Wheel Size or Rim Diameter 

It's critical to understand the tire's intended wheel size. The wheel or rim diameter is represented by the last digit in the series. This diagram illustrates the appropriate wheel size for the tyre. The rim's diameter code, expressed in inches, is the following number, which is where the tyre can be placed. A tyre with the dimensions P225/70R16 91S, for instance, would fit a rim with a 16-inch diameter. If you choose to alter the size of your rims, you will also need to purchase new tyres that accommodate the size adjustment. New 18-inch rims will not expand to suit tyres made to fit a 16-inch wheel diameter.

Load Index 

When a tyre is fully inflated, the load index is the number used to indicate the maximum weight that it can support. The more weight you can place on the tyres, the greater the load index rating of the tyre. However, merely by glancing at this figure, you cannot immediately determine how much weight it supports. To determine how your load index rating relates to the weight the tyre can support, you need a tyre load index rating chart. A load index of 81, for instance, indicates that the tyre can support up to 1,019 pounds. The normal vehicle has a load index rating of 75 to 100, although some tyres have ratings as high as 150, or 7,385 pounds.

Speed Rating 

Another number that requires referencing with the aid of a chart is the speed rating, also known as the maximum speed rating.
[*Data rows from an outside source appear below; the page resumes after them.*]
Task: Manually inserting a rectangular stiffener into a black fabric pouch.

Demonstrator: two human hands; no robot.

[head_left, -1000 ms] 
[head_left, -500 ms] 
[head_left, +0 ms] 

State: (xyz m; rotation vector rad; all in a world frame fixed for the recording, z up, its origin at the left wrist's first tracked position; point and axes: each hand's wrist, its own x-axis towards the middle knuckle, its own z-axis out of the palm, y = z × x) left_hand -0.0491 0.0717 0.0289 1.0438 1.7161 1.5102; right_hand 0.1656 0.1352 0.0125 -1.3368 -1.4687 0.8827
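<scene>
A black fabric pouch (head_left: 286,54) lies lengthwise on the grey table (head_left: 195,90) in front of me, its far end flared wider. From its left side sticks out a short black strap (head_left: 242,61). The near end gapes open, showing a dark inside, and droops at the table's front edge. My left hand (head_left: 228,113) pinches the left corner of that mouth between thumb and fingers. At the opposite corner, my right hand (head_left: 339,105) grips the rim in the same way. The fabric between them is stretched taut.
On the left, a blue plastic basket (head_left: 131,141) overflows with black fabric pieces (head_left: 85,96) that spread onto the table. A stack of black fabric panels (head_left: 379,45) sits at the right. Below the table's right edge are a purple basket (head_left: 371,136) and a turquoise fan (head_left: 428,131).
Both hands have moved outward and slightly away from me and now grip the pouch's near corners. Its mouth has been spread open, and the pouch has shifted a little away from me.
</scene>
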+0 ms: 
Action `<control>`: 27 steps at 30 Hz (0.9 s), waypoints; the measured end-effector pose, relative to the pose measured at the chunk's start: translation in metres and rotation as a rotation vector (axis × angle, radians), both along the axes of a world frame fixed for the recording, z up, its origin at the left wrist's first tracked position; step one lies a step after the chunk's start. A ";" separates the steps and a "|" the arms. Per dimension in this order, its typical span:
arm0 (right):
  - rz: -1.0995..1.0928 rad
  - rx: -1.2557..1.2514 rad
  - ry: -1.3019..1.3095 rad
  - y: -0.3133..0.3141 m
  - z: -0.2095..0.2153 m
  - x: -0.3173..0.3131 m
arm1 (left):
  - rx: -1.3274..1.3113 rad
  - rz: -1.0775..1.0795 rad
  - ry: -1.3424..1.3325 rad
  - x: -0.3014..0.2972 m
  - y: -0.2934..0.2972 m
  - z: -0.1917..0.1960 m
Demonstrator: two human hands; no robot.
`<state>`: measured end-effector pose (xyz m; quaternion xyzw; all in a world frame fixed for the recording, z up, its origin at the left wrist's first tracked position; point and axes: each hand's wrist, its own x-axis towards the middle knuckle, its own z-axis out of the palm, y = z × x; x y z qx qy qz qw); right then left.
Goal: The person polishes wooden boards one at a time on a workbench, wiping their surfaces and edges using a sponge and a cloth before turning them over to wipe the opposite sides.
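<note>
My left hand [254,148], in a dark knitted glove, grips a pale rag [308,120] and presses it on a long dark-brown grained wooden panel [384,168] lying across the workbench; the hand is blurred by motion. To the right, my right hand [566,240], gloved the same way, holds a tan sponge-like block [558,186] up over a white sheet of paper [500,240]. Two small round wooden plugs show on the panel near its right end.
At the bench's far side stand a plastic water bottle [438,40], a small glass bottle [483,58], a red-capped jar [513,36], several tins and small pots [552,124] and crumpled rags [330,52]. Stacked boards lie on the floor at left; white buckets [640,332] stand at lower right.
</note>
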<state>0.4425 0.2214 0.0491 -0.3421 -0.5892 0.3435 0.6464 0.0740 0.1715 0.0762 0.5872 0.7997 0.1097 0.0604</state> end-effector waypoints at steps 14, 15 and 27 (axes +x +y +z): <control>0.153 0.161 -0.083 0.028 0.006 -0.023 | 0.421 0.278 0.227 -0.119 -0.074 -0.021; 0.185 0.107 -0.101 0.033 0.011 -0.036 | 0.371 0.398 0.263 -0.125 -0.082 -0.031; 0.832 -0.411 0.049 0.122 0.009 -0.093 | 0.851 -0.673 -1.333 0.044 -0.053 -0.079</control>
This number pertains to the maximum speed at which the tyre can be used. Higher speed rated tyres offer better heat handling and improved control at higher speeds. Family sedan, SUV, and van tyres most frequently have speed classifications of S and T, meaning 112 or 118 mph. H (130 mph) is frequently used for sports cars, coupes, SUVs, and passenger automobiles. N, P, Q, or R are used by other light trucks (87, 93, 99 and 106 mph).

DOT Symbol

The DOT logo should be visible on the sidewall of every tyre used in the US. The Department of Transportation is referred to as the DOT. You can tell if a tyre conforms with federal motor vehicle safety standards by looking for this mark. If you are purchasing a top-tier brand, there is no need to be concerned because every dependable manufacturer employs the DOT mark.


Your tire's serial number functions similarly to your car's identification number. You can find out everything you need to know about a tyre by looking up its Tire Identification Number (TIN). The DOT letters are followed by this number. To identify the most crucial features of the tyre, the TIN might range from eight to thirteen letters or numbers. It will not only show the manufacturer's code and the date the tyre was built, but also where the tyre was made.
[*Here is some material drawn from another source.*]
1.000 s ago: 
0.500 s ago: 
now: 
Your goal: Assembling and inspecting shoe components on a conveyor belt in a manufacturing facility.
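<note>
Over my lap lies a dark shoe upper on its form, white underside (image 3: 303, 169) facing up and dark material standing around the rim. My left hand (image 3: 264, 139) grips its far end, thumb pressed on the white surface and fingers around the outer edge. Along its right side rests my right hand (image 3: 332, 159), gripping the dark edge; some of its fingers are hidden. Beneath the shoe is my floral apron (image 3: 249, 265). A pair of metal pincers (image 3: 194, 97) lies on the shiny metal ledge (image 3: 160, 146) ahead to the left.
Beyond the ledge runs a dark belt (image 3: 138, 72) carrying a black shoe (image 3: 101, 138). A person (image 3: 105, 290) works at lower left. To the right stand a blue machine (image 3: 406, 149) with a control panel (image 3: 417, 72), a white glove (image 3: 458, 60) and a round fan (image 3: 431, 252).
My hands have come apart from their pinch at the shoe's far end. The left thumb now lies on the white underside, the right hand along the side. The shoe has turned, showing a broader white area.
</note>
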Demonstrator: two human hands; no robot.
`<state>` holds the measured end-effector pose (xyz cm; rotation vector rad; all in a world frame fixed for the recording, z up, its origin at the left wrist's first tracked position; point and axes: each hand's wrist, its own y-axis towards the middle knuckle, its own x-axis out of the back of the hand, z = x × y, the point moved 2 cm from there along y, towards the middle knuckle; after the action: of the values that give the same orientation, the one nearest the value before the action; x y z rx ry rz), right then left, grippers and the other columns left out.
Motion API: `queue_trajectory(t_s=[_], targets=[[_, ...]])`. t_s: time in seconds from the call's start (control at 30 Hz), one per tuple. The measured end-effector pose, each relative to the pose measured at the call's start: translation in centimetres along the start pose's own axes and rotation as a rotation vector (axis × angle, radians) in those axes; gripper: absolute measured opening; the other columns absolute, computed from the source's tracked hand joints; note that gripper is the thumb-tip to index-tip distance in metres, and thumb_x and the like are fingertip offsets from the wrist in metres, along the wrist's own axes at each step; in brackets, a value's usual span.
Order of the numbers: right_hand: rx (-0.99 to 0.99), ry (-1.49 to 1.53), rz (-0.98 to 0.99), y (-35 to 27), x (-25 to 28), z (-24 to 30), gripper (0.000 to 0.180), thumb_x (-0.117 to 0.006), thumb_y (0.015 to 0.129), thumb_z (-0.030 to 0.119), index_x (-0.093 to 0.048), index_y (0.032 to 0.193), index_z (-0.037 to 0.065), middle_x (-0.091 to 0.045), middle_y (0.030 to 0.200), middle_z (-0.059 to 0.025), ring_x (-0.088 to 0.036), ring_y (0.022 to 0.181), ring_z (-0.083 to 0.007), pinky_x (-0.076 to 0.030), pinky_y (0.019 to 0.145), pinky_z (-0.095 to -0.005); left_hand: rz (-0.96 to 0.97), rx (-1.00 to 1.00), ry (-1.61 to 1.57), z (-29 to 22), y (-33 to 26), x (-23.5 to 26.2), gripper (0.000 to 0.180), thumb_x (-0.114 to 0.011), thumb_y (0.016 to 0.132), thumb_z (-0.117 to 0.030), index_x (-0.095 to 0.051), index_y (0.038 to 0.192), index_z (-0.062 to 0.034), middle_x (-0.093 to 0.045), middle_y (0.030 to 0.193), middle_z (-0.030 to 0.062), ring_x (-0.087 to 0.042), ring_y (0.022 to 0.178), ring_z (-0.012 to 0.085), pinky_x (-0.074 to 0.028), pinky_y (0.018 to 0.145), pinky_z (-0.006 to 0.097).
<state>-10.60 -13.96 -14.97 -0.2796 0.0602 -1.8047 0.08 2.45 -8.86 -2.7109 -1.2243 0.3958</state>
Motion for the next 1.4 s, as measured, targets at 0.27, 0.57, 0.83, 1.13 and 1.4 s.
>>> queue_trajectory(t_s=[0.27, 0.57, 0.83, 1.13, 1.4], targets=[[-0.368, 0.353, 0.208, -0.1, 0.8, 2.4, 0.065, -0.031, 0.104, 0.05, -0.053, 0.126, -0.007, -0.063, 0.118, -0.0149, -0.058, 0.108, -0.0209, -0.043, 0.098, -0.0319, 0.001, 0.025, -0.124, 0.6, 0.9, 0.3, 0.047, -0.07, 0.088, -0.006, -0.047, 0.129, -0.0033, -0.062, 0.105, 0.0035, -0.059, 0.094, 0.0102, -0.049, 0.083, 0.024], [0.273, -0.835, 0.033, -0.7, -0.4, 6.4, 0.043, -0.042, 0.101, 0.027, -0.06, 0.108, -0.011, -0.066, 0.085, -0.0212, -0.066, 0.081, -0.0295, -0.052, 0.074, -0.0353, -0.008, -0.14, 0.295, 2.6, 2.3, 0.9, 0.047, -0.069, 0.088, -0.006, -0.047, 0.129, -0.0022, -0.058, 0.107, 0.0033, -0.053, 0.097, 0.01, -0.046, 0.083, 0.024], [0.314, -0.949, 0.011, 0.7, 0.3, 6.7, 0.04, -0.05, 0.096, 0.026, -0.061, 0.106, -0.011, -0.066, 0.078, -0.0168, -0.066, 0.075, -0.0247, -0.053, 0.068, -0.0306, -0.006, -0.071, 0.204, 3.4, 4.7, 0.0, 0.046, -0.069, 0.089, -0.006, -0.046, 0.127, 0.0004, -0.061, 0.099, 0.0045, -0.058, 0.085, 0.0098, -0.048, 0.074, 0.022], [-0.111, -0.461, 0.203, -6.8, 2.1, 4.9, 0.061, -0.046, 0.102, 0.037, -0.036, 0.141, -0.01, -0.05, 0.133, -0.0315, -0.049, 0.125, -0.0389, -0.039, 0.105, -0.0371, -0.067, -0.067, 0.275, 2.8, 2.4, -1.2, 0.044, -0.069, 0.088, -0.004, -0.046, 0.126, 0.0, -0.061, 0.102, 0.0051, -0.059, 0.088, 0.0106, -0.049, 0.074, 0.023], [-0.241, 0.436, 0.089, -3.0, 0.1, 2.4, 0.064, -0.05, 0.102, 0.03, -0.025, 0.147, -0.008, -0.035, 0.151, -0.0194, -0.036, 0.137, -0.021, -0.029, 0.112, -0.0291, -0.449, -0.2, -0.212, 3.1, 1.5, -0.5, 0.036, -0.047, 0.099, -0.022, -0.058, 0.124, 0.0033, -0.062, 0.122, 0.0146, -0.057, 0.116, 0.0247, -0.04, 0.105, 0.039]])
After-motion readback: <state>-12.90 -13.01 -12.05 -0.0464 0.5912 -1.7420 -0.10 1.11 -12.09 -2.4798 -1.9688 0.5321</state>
The UTQG, or Uniform Tire Quality Grading, is thus named. The Department of Transportation developed this grading system, which gives you the information you need to buy the best tyres based on temperature capacity, traction, and treadwear. The traction grade displays the tire's wet traction performance under controlled testing conditions. When driving on slick roads, the tyre with an AA rating offers the optimum traction.
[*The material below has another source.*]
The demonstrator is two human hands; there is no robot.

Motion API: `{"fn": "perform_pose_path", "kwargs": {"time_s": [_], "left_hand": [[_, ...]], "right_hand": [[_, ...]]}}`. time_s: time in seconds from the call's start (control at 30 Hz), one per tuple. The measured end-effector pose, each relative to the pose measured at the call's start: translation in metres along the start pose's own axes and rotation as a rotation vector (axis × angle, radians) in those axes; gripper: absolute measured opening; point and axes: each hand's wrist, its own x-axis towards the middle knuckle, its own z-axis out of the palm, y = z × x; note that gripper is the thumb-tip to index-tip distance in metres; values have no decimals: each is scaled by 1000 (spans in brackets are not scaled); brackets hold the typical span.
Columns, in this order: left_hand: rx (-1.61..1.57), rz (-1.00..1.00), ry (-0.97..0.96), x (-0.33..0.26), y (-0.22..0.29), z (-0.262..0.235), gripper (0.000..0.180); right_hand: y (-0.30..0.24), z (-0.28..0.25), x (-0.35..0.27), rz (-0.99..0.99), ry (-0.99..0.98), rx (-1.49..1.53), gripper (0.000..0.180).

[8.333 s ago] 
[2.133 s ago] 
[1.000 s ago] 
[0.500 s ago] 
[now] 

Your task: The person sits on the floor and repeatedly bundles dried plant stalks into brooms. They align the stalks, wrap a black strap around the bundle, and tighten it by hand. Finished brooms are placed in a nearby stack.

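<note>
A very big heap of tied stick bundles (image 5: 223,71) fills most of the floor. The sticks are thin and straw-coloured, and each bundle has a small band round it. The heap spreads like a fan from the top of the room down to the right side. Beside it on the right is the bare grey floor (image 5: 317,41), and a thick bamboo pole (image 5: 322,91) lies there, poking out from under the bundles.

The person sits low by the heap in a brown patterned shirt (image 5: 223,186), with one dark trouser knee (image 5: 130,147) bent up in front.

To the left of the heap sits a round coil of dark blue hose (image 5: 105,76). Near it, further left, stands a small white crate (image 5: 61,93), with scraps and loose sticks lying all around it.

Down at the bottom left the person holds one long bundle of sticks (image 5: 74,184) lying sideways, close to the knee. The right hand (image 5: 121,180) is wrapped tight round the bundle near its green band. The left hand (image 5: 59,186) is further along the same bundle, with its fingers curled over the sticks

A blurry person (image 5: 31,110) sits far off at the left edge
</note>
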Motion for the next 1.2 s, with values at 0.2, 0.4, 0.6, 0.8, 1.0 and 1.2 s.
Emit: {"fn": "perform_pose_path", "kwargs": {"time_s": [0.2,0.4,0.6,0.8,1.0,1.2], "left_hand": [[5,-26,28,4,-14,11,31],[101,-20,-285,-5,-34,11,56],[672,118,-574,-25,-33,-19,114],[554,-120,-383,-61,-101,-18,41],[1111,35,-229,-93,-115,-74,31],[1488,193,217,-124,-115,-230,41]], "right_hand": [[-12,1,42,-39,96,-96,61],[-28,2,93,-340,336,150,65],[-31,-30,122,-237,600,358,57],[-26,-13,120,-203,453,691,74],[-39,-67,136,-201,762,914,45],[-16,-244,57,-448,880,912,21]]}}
A quick way to determine whether the tyre size you're thinking about will fit your car, SUV, sports car, light truck, or crossover is to use a tyre size calculator. But keep in mind that's just an estimate. It's crucial to adhere to your vehicle's size tolerances. Incorrectly sized tyres may tug on the steering wheel, rub against your car's body or suspension, restrict hill clearance, or make the ride stiffer or noisier.